How the Primitives Interact¶

EventBus: The Connective Tissue¶

All primitives communicate through a thread-safe pub/sub EventBus defined in core/events.py. The bus uses synchronous dispatch -- subscribers are called in registration order within the publishing thread.

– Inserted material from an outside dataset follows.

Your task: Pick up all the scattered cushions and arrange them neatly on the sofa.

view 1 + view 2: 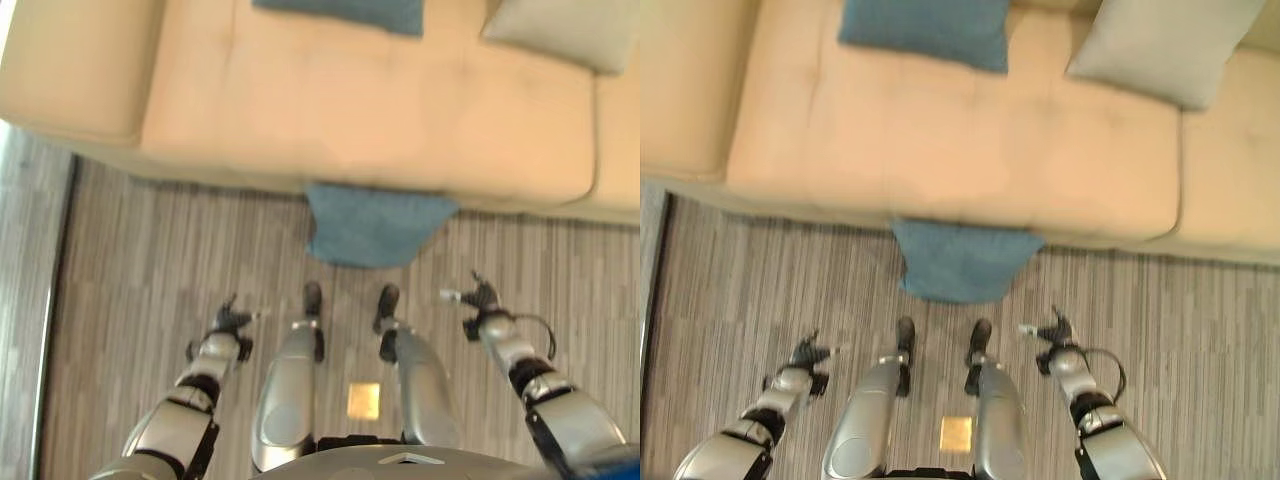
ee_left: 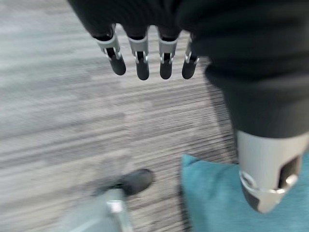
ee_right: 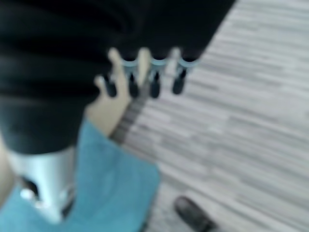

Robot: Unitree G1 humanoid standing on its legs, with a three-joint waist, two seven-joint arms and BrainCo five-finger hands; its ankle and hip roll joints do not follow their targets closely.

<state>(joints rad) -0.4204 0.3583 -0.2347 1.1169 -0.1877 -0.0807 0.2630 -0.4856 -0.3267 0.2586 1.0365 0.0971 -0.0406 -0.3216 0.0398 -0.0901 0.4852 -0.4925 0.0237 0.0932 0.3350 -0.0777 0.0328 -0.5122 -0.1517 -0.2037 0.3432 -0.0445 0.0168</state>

Event types in the system:

Event	Publisher	Purpose
`INFERENCE_START` / `INFERENCE_END`	Engine / Agent	Track inference calls
`TOOL_CALL_START` / `TOOL_CALL_END`	ToolExecutor	Track tool usage
`MEMORY_STORE` / `MEMORY_RETRIEVE`	Memory backends	Track memory operations
`AGENT_TURN_START` / `AGENT_TURN_END`	Agents	Track agent lifecycle
`TELEMETRY_RECORD`	TelemetryStore	Publish telemetry records
`TRACE_STEP` / `TRACE_COMPLETE`	TraceCollector	Trace lifecycle events
`CHANNEL_MESSAGE_RECEIVED` / `CHANNEL_MESSAGE_SENT`	WhatsAppBaileysChannel	Track channel messaging
`SECURITY_SCAN` / `SECURITY_ALERT` / `SECURITY_BLOCK`	GuardrailsEngine	Track security scanning
`scheduler_task_start` / `scheduler_task_end`	TaskScheduler	Track scheduled task execution

Dependency Flow¶

The primitives form a directed dependency graph:

Agentic Logic depends on Engine (for inference) and Memory (for context)
Intelligence provides model selection to agents via Learning policies
Learning reads from Traces, which are produced by Agentic Logic
Memory is independent but consumed by agents and tools
Engine is independent but consumed by agents and the SDK

This creates a feedback loop: agents produce traces, traces inform learning, learning improves routing, and better routing improves agent performance.